COBRA

Keeping your health insurance when your work situation changes.

COBRA stands for the Consolidated Omnibus Budget Reconciliation Act. The law allows people who had insurance through a school or an employer, but lost it, to continue their same plan or coverage for a certain period of time through a private insurance company.

There are a number of qualifying events that would allow you to take advantage of insurance coverage under COBRA. These include death of a family member through whom you got health insurance, termination of employment, reduction of hours, divorce, and loss of dependent status. You will be notified of your COBRA rights when you first sign up for a health insurance plan. When you are no longer eligible for that plan, you will also be notified of you rights. Once the insurance company has notified you that you are eligible for COBRA benefits, you have 60 days to accept of decline.
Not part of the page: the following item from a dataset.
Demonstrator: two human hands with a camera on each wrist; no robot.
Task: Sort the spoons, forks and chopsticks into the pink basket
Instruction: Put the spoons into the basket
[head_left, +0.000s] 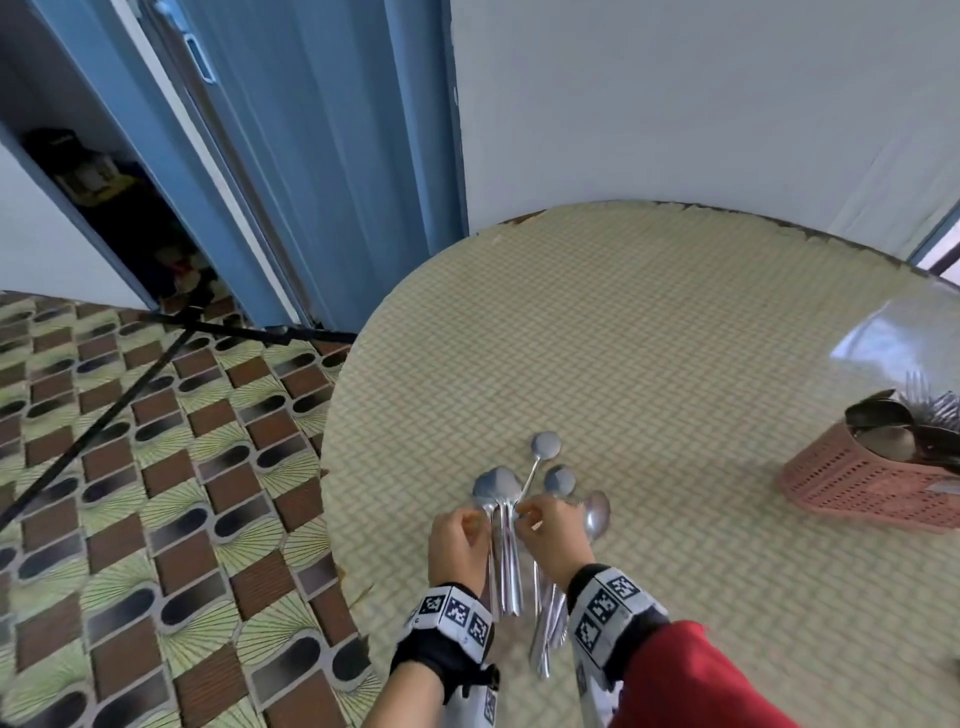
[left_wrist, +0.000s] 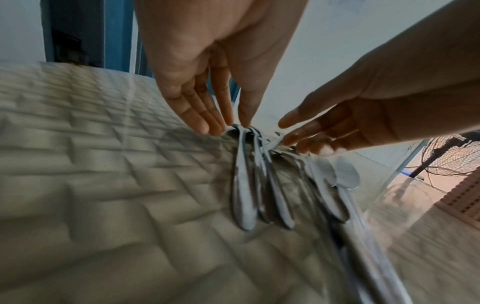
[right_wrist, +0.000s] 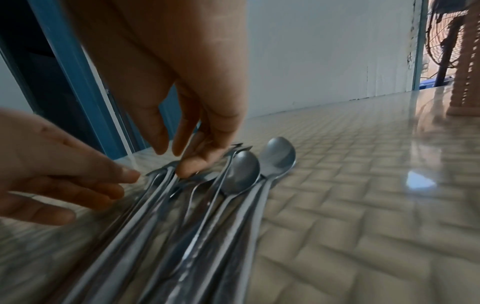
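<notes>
A bunch of several steel spoons (head_left: 506, 551) lies near the table's front left, handles toward me and bowls pointing away. My left hand (head_left: 467, 525) touches the bunch's left side with straight fingers; in the left wrist view my left hand (left_wrist: 233, 123) has its fingertips at the spoon necks (left_wrist: 244, 185). My right hand (head_left: 535, 517) comes in from the right. In the right wrist view its thumb tip (right_wrist: 189, 166) rests on the spoons (right_wrist: 207, 216) with the other fingers loose above. The pink basket (head_left: 852, 483) stands at the right edge, holding spoons and forks.
The round table (head_left: 649, 338) has a glossy woven-pattern cover, and its left edge runs close beside the spoons. A black tripod leg (head_left: 104, 415) crosses the tiled floor at left. A blue door (head_left: 311, 156) and a white wall stand behind.
</notes>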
Coverage under COBRA generally lasts 18 months. Some disabled people are eligible to keep COBRA coverage for 29 months, and some dependents are eligible for 36 months of coverage.

When you elect to use COBRA, you are required to pay the entire premium (i.e., what you normally paid, plus the share that your employer paid). This may result in the cost of your coverage dramatically increasing, although it may still be less expensive than buying health insurance. Be sure to also check if you are eligible for one of the public plans, like Healthy New York, Family Health Plus, and Medicaid.